Exercise goal –
Select the lines below containing the word "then".

Recorded data –
◆ ◆ ◆ ◆ ◆

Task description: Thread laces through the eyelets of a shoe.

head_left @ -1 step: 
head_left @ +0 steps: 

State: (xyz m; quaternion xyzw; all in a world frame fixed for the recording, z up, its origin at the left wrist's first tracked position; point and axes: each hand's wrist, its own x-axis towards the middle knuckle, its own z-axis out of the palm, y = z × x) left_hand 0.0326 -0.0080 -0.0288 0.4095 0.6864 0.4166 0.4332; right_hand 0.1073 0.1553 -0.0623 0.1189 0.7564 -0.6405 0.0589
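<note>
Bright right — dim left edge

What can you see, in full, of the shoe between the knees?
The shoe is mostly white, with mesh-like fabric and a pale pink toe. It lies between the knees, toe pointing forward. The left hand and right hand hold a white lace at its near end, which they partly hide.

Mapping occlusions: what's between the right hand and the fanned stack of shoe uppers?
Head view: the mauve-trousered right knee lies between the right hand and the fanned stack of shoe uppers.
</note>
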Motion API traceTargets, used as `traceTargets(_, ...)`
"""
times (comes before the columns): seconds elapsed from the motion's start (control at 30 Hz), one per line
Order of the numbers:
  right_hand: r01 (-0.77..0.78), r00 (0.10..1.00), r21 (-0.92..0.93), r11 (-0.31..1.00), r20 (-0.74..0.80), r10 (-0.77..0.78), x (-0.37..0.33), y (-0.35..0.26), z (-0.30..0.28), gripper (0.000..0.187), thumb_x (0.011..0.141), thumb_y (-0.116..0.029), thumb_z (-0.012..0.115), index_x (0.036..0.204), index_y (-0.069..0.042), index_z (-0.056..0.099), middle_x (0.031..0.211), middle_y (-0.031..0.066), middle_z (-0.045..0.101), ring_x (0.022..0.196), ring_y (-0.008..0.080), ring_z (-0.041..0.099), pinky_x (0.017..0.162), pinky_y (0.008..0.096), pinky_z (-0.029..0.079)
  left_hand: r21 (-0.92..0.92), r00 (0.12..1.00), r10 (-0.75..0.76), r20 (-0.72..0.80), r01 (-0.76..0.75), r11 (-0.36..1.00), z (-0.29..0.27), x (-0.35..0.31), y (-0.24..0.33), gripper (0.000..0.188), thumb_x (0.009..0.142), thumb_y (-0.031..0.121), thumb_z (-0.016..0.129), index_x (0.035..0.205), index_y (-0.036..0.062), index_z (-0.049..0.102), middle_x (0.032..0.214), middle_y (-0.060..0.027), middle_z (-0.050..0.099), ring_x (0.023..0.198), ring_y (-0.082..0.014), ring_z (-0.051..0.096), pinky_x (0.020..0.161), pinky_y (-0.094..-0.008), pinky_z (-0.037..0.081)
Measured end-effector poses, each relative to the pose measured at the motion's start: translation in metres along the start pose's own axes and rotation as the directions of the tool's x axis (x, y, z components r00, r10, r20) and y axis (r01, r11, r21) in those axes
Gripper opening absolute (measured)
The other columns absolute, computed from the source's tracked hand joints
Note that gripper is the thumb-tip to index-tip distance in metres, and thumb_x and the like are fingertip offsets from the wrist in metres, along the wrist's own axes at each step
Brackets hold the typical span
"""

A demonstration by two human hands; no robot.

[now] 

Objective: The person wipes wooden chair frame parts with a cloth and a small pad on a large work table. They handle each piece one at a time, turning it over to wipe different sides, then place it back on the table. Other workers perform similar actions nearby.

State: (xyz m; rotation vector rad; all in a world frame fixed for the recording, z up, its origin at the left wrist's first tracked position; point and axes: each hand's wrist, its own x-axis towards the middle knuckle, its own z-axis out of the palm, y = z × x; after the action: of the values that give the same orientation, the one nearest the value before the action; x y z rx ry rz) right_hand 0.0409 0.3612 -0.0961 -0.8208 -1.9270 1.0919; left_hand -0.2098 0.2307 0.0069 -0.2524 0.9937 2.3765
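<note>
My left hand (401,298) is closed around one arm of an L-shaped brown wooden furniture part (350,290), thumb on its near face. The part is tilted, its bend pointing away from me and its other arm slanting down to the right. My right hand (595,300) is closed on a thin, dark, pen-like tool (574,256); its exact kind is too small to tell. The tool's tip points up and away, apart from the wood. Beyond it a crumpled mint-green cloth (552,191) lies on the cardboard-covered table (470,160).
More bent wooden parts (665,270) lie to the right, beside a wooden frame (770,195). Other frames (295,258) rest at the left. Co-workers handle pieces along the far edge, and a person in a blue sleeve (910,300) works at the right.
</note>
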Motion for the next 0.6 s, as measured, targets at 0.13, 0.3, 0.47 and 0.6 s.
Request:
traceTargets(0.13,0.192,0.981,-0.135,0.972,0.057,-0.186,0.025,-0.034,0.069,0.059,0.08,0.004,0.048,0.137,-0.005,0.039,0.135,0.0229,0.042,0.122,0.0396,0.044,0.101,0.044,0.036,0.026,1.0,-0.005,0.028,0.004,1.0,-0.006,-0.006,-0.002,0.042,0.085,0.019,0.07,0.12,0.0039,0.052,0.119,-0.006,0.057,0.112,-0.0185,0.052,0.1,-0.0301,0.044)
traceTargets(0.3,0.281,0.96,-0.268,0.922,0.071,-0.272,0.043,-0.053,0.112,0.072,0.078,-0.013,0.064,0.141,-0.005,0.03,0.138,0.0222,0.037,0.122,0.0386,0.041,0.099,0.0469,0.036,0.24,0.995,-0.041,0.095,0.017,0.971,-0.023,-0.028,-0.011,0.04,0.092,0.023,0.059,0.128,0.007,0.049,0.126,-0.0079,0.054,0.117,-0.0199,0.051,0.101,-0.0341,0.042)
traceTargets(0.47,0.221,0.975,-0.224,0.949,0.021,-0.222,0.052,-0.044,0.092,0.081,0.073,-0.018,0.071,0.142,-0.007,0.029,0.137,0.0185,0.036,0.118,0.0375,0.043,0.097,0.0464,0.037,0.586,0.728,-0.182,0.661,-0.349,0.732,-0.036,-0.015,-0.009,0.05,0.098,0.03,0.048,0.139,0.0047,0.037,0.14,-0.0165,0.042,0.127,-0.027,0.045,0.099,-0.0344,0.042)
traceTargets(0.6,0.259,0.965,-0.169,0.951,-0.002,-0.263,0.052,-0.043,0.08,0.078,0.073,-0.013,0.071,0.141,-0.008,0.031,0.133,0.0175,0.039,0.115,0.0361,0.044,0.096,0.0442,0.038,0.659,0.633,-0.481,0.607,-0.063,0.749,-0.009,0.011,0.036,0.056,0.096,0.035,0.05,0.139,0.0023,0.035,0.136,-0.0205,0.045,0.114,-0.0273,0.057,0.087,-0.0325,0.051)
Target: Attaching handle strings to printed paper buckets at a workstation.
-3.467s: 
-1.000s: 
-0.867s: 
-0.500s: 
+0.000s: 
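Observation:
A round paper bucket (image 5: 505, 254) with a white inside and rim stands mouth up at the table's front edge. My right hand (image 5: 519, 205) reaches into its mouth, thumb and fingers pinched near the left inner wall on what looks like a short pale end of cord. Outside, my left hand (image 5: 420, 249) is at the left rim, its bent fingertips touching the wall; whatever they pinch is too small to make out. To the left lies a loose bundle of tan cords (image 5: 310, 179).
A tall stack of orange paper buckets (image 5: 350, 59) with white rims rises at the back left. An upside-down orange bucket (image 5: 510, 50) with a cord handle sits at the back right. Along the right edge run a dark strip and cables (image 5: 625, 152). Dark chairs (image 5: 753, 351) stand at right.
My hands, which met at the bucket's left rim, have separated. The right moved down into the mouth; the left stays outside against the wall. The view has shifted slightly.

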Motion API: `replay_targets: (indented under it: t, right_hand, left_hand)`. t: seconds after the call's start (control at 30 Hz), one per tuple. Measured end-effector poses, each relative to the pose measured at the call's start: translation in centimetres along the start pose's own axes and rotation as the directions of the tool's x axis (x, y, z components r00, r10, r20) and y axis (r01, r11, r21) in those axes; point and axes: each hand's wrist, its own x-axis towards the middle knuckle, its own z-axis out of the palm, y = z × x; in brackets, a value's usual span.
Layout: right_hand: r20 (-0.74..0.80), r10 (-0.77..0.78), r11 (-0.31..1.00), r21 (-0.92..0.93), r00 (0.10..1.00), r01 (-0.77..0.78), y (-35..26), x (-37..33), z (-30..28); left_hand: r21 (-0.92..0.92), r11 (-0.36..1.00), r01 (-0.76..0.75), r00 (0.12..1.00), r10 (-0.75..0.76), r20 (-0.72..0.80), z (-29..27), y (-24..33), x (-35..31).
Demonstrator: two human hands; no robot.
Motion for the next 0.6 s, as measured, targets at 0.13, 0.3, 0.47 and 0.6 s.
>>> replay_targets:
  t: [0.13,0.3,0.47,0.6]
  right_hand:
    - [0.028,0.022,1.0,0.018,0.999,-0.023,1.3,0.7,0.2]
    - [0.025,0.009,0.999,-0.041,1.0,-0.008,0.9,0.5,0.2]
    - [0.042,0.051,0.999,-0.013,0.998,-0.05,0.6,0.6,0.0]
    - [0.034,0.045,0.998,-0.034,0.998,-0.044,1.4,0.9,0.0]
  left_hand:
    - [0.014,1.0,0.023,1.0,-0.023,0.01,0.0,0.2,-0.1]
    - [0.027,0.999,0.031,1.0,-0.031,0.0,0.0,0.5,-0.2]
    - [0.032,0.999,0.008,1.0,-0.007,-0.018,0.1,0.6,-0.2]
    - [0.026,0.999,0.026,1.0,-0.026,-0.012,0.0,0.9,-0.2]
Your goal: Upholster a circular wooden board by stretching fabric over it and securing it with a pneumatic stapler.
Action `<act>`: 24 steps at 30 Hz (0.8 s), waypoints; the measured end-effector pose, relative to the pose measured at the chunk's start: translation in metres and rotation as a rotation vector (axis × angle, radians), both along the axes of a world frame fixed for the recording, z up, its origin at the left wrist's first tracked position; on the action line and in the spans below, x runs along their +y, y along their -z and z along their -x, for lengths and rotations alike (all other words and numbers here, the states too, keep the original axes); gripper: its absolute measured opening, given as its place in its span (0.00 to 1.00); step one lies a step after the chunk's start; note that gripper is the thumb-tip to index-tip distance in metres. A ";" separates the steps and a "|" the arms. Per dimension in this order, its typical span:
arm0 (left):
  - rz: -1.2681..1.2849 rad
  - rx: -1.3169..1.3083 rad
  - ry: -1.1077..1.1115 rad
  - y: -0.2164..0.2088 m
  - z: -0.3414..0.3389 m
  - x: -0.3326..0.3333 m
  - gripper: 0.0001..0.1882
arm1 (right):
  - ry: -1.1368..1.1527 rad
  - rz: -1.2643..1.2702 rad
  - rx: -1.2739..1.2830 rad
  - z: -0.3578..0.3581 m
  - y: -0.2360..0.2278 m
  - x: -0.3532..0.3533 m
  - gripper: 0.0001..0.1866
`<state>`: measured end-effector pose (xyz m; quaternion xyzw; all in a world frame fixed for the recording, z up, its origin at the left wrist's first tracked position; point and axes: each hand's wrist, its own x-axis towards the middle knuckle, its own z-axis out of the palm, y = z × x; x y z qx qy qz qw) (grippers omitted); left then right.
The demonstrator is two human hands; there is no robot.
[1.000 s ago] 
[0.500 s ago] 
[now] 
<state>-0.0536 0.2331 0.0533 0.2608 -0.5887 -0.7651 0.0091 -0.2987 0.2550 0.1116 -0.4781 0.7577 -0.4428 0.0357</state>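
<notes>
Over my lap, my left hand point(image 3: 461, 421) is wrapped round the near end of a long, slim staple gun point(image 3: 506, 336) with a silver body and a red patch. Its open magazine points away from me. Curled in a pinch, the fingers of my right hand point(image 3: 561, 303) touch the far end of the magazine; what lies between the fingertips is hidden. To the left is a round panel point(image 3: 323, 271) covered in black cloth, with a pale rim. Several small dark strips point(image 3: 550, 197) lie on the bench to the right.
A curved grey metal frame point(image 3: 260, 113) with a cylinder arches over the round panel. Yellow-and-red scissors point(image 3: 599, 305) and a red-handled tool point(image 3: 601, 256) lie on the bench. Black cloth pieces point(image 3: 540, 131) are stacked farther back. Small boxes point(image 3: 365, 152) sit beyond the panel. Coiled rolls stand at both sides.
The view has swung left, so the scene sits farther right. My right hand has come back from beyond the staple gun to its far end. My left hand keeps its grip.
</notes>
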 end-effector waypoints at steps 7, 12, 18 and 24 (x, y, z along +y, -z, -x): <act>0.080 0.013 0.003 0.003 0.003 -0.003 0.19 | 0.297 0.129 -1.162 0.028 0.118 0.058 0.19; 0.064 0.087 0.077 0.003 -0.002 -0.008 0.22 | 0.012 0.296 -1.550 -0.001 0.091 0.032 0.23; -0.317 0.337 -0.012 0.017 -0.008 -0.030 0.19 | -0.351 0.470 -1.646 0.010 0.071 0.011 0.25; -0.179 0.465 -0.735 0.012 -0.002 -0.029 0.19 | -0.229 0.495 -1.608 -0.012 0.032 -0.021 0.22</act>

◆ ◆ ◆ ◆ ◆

Result for this exercise –
Objective: The person wipes wooden chair frame parts with a cloth and a small pad on a large work table. They handle each piece one at a time, turning it over to wipe different sides, then place it back on the table. Other workers perform similar actions nearby.
`<state>`: measured end-effector pose (xyz m; quaternion xyzw; all in a world frame fixed for the recording, z up, its origin at the left wrist's first tracked position; point and axes: each hand's wrist, its own x-axis towards the middle knuckle, its own z-axis out of the palm, y = z × x; x y z qx qy qz qw) (grippers omitted); left then right.

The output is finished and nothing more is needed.